Remplir ses sacs
Jour 8, Chimio 2 : c’est déjà demain.
Taxi-wonder-woman et son vaisseau départemental aussi bruyant qu’un hôpital -les bips dès qu’elle dépasse la limite de vitesse d’un km la font bien marrer- t’attendront devant la biquetterie.
D’ici là, tu prépares tes sacs.
Dans le premier, tu glisses l’aprépitant, la lidocaïne et une salade de riz, haricots azuki, concombre, basilic sacré, fleurs de ciboulette (les repas à l’hôpital ont décidément un goût de surgelé qu’on aurait oublié de passer au four).
Dans le second, tu enfournes pêle-mêle tout le doux que cette semaine t’a offert.
Une randonnée nocturne avec ton morveux, le soir de la première chimio. Tu étais sous cortisone, ton pas était rapide et impertinent comme si rien n’avait changé. Vous êtes allés là haut, jusqu’à l’arbre.

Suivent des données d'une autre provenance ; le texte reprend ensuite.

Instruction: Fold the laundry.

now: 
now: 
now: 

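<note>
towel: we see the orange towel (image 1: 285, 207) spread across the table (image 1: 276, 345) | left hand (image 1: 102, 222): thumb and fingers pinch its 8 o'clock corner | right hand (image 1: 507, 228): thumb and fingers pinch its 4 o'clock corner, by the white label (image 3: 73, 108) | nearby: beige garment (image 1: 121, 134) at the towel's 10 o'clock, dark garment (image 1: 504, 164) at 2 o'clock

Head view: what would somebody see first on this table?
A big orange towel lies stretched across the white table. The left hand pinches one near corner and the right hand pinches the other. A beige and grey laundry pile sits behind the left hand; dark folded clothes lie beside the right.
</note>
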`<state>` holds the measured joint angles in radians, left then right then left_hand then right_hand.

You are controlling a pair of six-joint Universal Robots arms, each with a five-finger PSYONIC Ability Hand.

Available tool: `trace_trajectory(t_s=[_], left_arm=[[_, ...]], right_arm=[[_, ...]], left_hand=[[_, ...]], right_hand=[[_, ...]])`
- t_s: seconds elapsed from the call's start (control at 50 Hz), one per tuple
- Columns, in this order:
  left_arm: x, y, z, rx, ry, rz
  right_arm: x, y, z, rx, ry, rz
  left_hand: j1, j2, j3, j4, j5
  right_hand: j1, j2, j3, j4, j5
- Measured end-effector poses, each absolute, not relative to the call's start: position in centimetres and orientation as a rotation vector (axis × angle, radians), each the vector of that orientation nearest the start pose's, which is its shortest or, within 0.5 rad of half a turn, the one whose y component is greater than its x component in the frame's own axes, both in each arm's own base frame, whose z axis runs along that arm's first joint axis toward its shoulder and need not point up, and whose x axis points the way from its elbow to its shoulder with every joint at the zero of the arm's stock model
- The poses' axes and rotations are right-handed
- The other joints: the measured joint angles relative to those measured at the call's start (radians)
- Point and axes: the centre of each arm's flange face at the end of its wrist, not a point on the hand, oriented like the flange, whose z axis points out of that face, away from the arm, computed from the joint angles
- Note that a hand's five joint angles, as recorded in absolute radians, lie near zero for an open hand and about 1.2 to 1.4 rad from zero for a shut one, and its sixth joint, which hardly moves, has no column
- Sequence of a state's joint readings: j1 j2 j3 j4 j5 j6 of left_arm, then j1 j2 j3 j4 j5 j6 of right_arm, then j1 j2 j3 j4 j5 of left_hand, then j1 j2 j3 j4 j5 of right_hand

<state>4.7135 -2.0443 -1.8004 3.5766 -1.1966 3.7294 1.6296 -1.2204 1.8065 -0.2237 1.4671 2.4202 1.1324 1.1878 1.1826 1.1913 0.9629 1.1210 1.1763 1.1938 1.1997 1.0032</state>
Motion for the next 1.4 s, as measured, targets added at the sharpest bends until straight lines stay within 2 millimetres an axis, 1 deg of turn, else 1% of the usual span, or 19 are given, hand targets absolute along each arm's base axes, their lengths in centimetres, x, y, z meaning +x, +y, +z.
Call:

Un soir de fête lorsqu’ils ont tous débarqué en s’improvisant coiffeurs pour te donner un nouveau look : le cm restant sur ton crâne, tu le portes avec insolence.
Un midi sous le cerisier avec Nico de quai des mots, sa tribu, une pile de René Frégni et un bouquin qu’il venait de sortir des cartons-nouveautés : le dernier Berti !
(« La grande question est de vivre, de sentir, d’être conscient de ses propres possibilités ; pas de traverser la vie comme une lettre à la poste, machinalement. » Eduardo Berti, Faster, p.147 )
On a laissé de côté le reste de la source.